I tested the ability of the LDRP to relay feature flags once the auto-config key has changed, using this example repo: https://github.com/launchdarkly/hello-js I added color to the example code, so when the feature flag is "On" (which it is) text should change green and say "Showing your feature to bob@example.com".
The LDRP is not able to serve feature flag values and requests return with an error.
Well, at this point I'm pretty confused. I'm the primary maintainer of the Relay Proxy code, but there's a lot of it so I certainly may have missed or forgotten something. And I haven't yet tried to replicate the test you described. But from my reading of the code right now... I do not see a way for it to do what you're saying it does. It looks to me like it only deactivates an environment if LaunchDarkly specifically told it that that environment was removed from the configuration, or that that SDK key (as in the environment key, not the auto-config key) was deactivated, and I don't see any code path from "auto-config stream was disconnected and then got a 401 error" to deactivating the environments, even if it would arguably be logical for it to do so. The code I'm looking at seems to match the intended behavior as I remembered it, which was "quit on startup if the auto-config key is bad, but after that, any errors on the auto-config stream just mean we won't get updates any more."
I am happy to get on a Zoom call to test together. You can email me at barak.ben.david@anaplan.com and we can schedule.
@barakbd Thank you but I do need to begin with some testing on my own here, as well as further review of the code— and also, it's not clear yet how high a priority this is, not to mention that there is still not agreement on the desired behavior. So I can't carve out time to collaborate closely like that.
Any updates please?
The issue is we need a way to alert when the key is invalid, as from my testing, the LDRP will stop working.
We could possibly rely on the logs, however, this is cumbersome. It would also make sense to have the container exit, as a new deployment, using the updated secret (auto config key) would be needed anyways. If the container exits, we can alert based on the k8s.container.ready
metric (OTEL collector metric.
Hope this makes sense.
Hello @barakbd, thank you for reaching out to us, I think it will be helpful to understand your use case a bit more through a support ticket, do you mind creating a support ticket with us?

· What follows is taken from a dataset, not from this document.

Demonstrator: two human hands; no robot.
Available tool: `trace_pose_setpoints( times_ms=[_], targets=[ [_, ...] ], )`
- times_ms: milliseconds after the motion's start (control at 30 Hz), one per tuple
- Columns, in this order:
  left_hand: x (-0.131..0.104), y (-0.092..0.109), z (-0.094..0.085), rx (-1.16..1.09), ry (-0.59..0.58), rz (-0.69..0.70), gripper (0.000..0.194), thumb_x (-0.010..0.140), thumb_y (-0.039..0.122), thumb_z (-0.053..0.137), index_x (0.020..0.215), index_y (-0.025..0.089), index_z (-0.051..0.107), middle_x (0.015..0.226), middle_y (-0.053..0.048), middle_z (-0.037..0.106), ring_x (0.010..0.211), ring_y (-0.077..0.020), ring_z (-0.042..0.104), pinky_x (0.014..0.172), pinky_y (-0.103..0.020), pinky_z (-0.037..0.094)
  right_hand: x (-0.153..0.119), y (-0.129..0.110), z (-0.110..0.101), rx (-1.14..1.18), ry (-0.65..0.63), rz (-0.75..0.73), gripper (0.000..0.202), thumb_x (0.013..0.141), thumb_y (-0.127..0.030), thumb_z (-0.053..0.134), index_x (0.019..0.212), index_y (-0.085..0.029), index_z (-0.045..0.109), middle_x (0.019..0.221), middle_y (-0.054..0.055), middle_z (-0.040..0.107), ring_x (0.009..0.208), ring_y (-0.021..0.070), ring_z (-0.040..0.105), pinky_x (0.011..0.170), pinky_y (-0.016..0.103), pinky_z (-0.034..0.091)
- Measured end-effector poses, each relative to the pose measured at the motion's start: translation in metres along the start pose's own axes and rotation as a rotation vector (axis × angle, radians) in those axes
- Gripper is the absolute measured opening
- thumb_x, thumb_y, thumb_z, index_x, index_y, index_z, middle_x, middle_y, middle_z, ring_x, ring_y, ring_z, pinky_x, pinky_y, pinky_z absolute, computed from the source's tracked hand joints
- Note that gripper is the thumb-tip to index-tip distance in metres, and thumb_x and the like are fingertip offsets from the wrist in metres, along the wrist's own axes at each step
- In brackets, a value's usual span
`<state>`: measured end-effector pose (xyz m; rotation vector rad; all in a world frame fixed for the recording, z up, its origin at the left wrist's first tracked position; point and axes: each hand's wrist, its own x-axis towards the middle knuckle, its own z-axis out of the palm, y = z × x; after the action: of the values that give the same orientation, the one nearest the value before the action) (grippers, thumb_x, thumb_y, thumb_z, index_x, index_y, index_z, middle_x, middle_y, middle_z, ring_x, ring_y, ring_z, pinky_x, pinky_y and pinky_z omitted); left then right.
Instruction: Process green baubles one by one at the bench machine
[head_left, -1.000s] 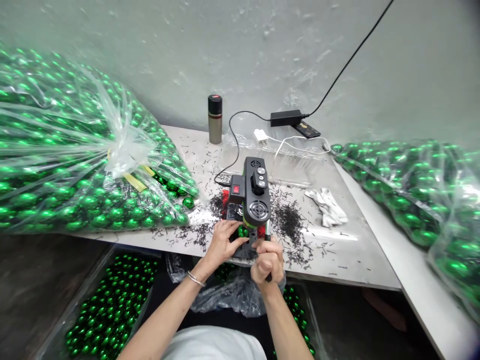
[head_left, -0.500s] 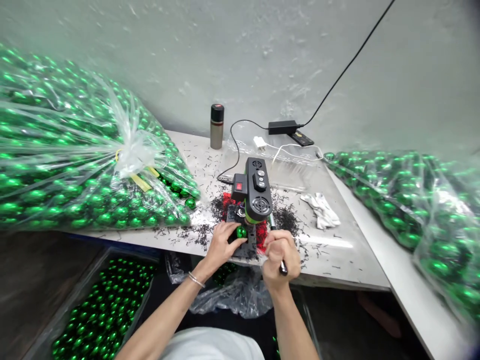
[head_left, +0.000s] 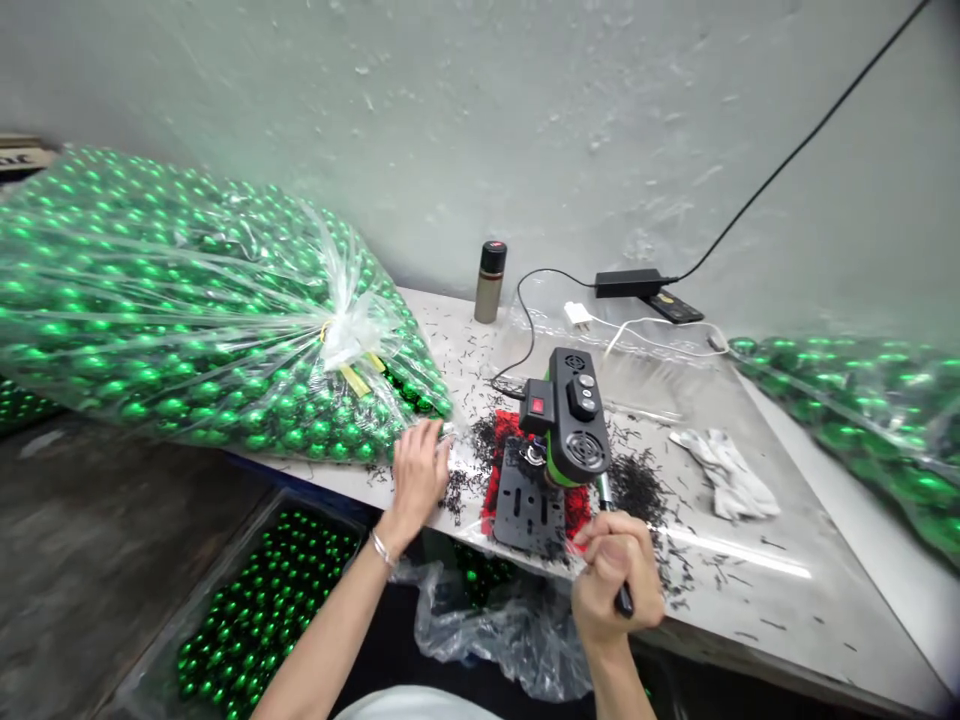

Support ticket create: #20701
@eli-darkly - I just retested and you are correct. The LDRP continues to serve requests, until the container is killed and tres to restart, at which point it fails with a non-zero code. It seems this is the desired behavior, however I can see this causing confusion when someone tries to update the configuration (add/remove Project/Environment) and the LDRP would not respect the new configuration.
Describe the bug
Container does not exit when auto config key is incorrect due to a configuration reset.
To reproduce
Expected behavior The container should exit with non-zero code. See related issue: https://github.com/launchdarkly/ld-relay/issues/165
Logs
Docker Image https://hub.docker.com/layers/launchdarkly/ld-relay/latest/images/sha256-8932028a51c815a016b73a265c5102ec9bfa99125464a9470e6e44768601a4df?context=explore
Notes
I noticed that ERROR log was generated even without making a connection a feature flag request from an SDK. Does the relay proxy send a heartbeat or does the server make a call to the LDRP? In other words, wow does the LDRP know the auto-config key changed?